____ Dataset content

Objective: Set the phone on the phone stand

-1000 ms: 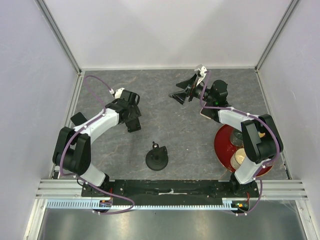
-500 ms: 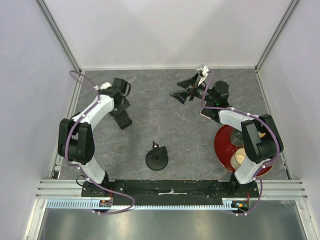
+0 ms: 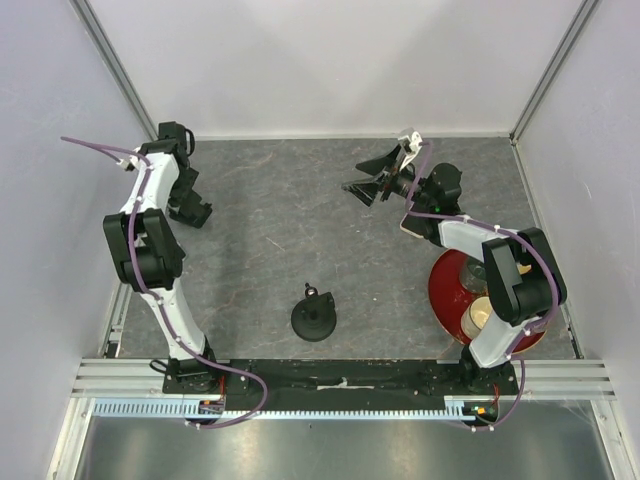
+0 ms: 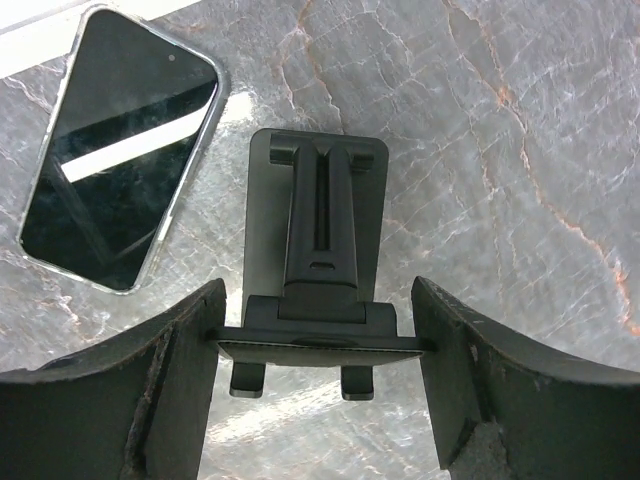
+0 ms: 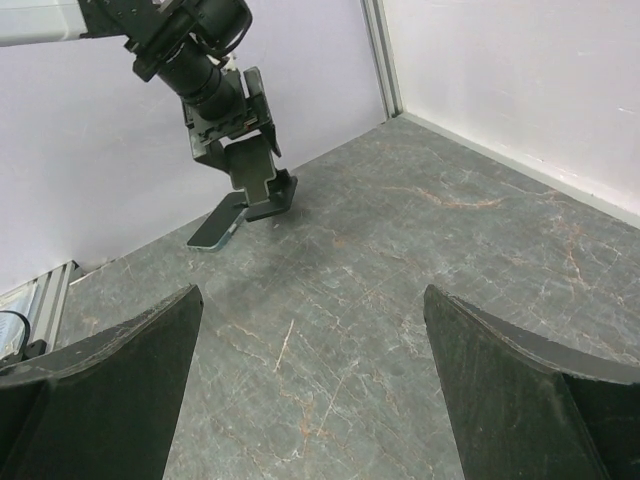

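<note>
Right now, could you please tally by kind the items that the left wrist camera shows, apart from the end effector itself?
phone: 1
phone stand: 1
Total: 2

In your right wrist view the phone (image 5: 212, 233) is small and partly behind the phone stand (image 5: 262, 190); from above, your left arm (image 3: 140, 210) hides it entirely.

Phone stand (image 4: 318, 250) gripped between the jaws, phone (image 4: 120, 150) face-up just beside.
</note>
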Robot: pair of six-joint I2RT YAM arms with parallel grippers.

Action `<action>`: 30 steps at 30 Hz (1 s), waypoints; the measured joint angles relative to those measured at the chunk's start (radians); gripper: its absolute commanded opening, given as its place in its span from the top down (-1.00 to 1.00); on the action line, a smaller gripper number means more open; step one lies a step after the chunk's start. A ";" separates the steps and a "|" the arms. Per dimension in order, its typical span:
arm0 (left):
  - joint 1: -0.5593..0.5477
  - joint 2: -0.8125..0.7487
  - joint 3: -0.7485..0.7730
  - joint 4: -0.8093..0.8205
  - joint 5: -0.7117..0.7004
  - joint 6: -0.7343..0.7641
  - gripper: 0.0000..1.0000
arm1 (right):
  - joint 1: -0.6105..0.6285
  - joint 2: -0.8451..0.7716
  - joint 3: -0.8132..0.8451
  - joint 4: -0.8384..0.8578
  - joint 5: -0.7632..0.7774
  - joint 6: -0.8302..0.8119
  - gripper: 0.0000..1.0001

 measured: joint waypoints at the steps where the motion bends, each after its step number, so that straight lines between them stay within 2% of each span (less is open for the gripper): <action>1: 0.006 0.021 0.031 -0.016 0.000 -0.018 0.95 | -0.001 0.001 -0.002 0.005 0.000 0.003 -0.96; 11: 0.043 0.117 0.082 -0.100 -0.029 -0.171 0.95 | -0.004 0.006 -0.019 0.055 -0.005 0.033 -0.96; 30: 0.068 0.125 0.114 -0.048 -0.116 -0.174 0.95 | -0.004 0.015 -0.019 0.095 -0.019 0.060 -0.96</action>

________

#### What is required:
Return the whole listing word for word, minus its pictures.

#### Solution for this problem:
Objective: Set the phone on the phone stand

-1000 ms: 
-500 ms: 
+0 ms: 
+0 ms: 
+0 ms: 

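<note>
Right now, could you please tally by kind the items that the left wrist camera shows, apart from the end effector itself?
phone: 1
phone stand: 1
Total: 2

In your right wrist view the phone (image 5: 212, 233) is small and partly behind the phone stand (image 5: 262, 190); from above, your left arm (image 3: 140, 210) hides it entirely.

Phone stand (image 4: 318, 250) gripped between the jaws, phone (image 4: 120, 150) face-up just beside.
</note>
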Robot: pair of six-joint I2RT YAM arms with parallel grippers.

Action `<action>`: 30 steps at 30 Hz (1 s), waypoints; the measured joint angles relative to those measured at the chunk's start (radians); gripper: its absolute commanded opening, given as its place in its span from the top down (-1.00 to 1.00); on the action line, a smaller gripper number means more open; step one lies a step after the chunk's start. A ";" separates the steps and a "|" the arms. Per dimension in order, its typical span:
arm0 (left):
  - joint 1: -0.5593..0.5477
  - joint 2: -0.8125..0.7487
  - joint 3: -0.7485..0.7730
  - joint 4: -0.8093..0.8205
  - joint 5: -0.7117..0.7004
  - joint 6: -0.7343..0.7641
  - gripper: 0.0000..1.0000
arm1 (right):
  - joint 1: -0.6105..0.6285
  - joint 2: -0.8451..0.7716
  - joint 3: -0.8132..0.8451
  - joint 4: -0.8384..0.8578
  - joint 5: -0.7632..0.7774
  - joint 6: -0.8302..0.8119
  - gripper: 0.0000..1.0001

 measured: joint waypoints at the steps where the motion bends, each after its step number, so that straight lines between them stay within 2% of each span (less is open for the gripper): <action>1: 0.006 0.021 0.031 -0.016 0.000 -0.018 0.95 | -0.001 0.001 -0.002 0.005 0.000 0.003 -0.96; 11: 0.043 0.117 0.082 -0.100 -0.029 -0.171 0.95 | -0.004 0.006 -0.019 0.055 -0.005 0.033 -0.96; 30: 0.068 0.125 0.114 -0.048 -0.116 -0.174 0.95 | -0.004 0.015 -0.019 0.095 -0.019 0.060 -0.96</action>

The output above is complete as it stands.